Costs worthiness of the treatment of the HIV infection

CARTAS AO EDITOR

A validade do custeio do tratamento da infecção pelo HIV

Costs worthiness of the treatment of the HIV infection

Ao Editor: Cada vez mais os economistas dão palpites ou até participam das decisões da área médica. Não temos nada contra que se levem em conta considerações econômicas no contexto da assistência médica e isto é obrigatório, pois diante de recursos finitos e de demandas quase que infinitas, é necessária a definição das relações custo/benefício para qualquer ato médico ou não, figurando nisto a participação dos praticantes da economia como fundamental. O que não nos parece adequado, no entanto, é atrelar decisões médicas exclusivamente a termos financeiros. Também é importante que a análise puramente econômica seja feita de maneira global. Exemplifiquemos com o tratamento dos infectados pelo vírus da imunodeficiência humana (HIV), causador da aids. Existem no Brasil entre 300.000 e 700.000 indivíduos nessa situação em, respectivamente, perspectivas otimista e pessimista. Segundo os mais modernos critérios de tratamento, quanto mais cedo ele for iniciado melhor e, nos dias que correm, a terapêutica deve ser começada sempre com pelo menos três fármacos, representados por dois inibidores da transcriptase reversa e por um da protease; contudo, determinados cientistas defendem uso precoce de quatro medicamentos anti-HIV. Uma vez iniciado o emprego torna-se preciso mantê-lo durante longo período e, provavelmente, no decurso de toda a vida. Como o tratamento é efetivo, a sobrevida alonga-se e o infectado vai tomar os remédios através de durações cada vez maiores. A terapêutica não pode ser interrompida para evitar o risco de seleção de vírus resistente.

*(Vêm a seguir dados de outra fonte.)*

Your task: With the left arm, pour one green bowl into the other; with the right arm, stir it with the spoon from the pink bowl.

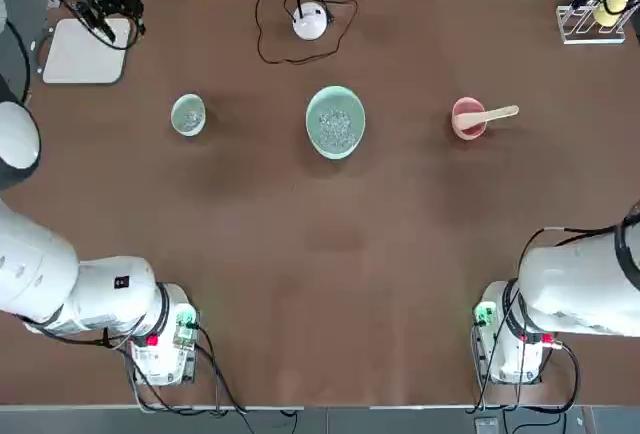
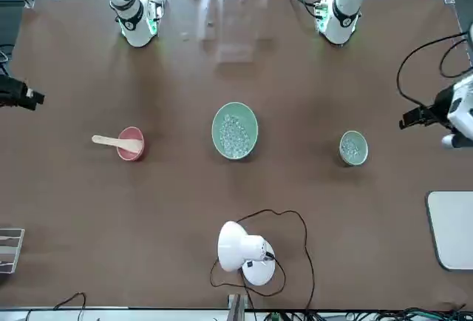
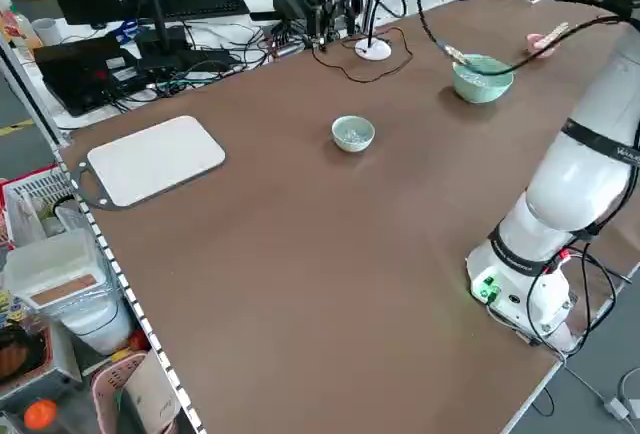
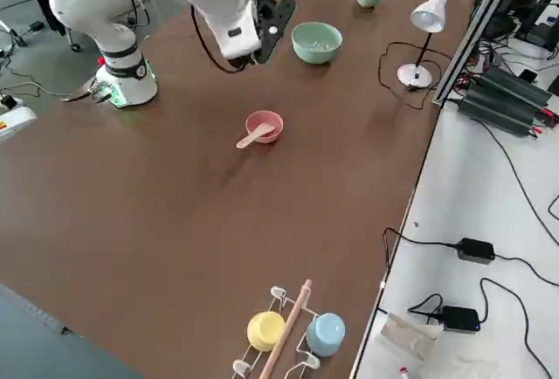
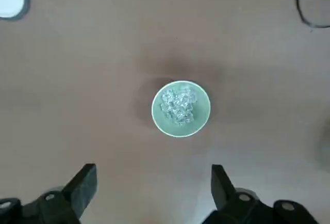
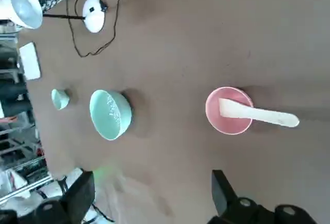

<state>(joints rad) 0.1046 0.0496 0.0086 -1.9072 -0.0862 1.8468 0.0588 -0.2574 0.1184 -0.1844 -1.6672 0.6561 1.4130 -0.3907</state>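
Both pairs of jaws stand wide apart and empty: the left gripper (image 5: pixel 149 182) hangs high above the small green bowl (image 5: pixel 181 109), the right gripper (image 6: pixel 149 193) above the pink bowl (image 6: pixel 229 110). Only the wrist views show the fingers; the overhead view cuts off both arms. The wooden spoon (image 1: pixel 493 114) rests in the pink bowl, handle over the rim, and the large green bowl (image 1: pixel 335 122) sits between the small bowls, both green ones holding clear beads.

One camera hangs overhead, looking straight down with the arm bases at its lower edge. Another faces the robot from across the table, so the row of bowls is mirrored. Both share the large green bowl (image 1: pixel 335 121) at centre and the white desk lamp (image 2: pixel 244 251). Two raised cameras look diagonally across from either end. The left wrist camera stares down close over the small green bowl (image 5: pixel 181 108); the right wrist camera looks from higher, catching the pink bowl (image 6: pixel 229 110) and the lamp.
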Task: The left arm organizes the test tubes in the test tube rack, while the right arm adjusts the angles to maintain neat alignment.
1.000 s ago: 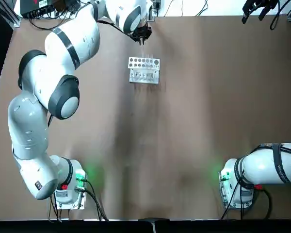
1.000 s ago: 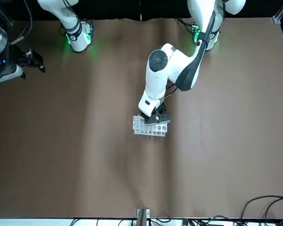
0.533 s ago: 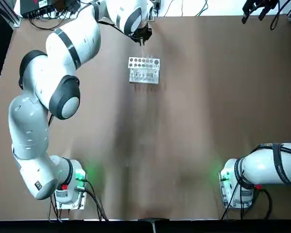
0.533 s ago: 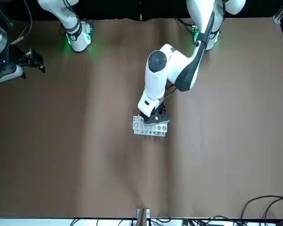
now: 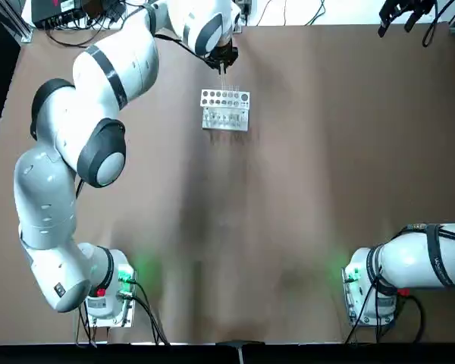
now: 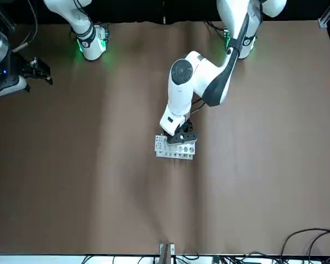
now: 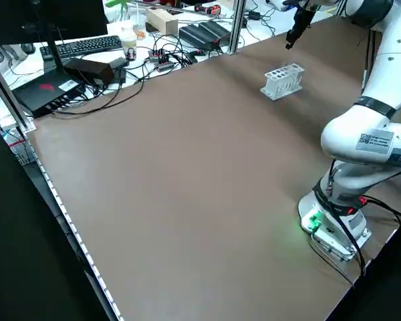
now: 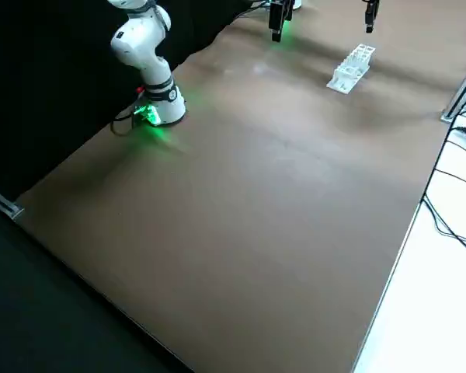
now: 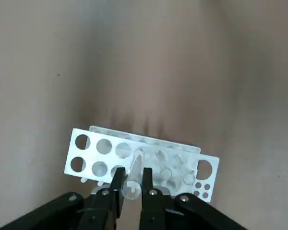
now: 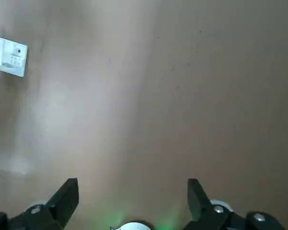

Neste país o Governo fornece os medicamentos. Um economista que só olhe as coisas pelo lado da despesa fica seriamente preocupado e com razão, porquanto a epidemia já é grande, tendendo a aumentar; assim o número de pessoas que vai precisar de medicação é progressivo. Calcula-se que no próximo ano 6% do dispêndio do Ministério da Saúde tenha vínculo com o programa de fornecimento dos antivirais e dos produtos para coibir ou prevenir infecções oportunistas das pessoas infectadas pelo HIV, sem que estejamos abrangendo todos os implicados. Gastar quase um décimo dos recursos numa única doença é assustador e, se isto aumentar, como parece inevitável, surge a pergunta: e o resto dos problemas de saúde do Brasil como é que fica? Vendo os fatos em perspectiva social e não de burocrata do Ministério da Saúde, que só pensa no gasto, o custo social do tratamento é bem menor do que parece. Pessoas que estariam sendo internadas em hospitais trabalham hoje, gerando parte do nosso Produto Interno Bruto, ou seja, sucede uma dupla vantagem, uma vez que não há dispêndio considerado grande, com o pessoal rendendo, pagando impostos e tudo o mais. Muitos dos HIV-positivos tratados jamais desenvolvem a aids e têm qualidade de vida praticamente normal, não sobrecarregando nosso precário sistema de saúde ou precisando das drogas para prevenir infecções oportunísticas. Despesas com médicos, enfermeiros e profissionais paramédicos estão sendo evitadas se ocorrer terapêutica efetiva a longo prazo, ou postergadas, configurando-se assim a melhor tradição dos políticos brasileiros, que adoram deixar para o próximo mandato os problemas que possam ser empurrados. O custo humano, envolvendo sofrimento, também diminui e, mais do que isto, cada paciente com aids clinicamente manifesta obriga um ou mais membros da sua família, quando a tem, a perder parte importante de tempo para auxiliá-lo; em outras palavras, retira tais pessoas parcial ou totalmente do mercado de trabalho.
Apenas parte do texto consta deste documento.